* What is required: Set down exactly the lines below between the line holding "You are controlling" and the line holding "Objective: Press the", inclusive; no other line belongs in the answer.

* Data extract:
+++

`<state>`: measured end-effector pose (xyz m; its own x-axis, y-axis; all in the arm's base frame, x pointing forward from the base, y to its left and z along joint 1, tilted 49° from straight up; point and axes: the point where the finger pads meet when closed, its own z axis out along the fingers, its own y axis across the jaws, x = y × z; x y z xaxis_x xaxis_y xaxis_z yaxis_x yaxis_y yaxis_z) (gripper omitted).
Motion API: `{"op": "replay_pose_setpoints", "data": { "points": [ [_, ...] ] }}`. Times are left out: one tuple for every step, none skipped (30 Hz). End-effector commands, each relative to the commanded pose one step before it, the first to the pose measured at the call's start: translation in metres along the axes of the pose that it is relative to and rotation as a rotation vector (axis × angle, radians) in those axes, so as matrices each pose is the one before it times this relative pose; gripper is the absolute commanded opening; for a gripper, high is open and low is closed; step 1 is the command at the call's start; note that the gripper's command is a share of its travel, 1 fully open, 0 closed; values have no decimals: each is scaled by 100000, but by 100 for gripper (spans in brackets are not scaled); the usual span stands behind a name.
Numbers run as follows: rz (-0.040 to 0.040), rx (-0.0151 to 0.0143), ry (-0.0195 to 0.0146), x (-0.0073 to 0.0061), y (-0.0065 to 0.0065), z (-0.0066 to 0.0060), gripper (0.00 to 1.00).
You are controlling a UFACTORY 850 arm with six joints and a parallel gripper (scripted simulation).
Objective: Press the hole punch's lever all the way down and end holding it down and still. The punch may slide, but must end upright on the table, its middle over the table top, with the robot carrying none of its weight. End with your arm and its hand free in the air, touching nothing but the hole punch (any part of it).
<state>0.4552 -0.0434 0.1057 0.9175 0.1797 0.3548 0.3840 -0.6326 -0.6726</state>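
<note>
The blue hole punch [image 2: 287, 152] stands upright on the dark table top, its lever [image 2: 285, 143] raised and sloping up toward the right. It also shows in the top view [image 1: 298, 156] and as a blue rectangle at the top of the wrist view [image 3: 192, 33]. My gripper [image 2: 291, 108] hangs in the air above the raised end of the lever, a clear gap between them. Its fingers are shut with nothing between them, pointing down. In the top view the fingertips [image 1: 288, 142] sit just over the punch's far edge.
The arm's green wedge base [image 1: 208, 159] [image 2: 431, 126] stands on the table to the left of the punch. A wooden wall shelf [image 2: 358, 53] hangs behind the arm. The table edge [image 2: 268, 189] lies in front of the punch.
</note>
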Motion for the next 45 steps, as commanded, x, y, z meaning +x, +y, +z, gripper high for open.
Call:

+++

* Written solution:
You are controlling a UFACTORY 850 arm with six joints and a parallel gripper (scripted simulation).
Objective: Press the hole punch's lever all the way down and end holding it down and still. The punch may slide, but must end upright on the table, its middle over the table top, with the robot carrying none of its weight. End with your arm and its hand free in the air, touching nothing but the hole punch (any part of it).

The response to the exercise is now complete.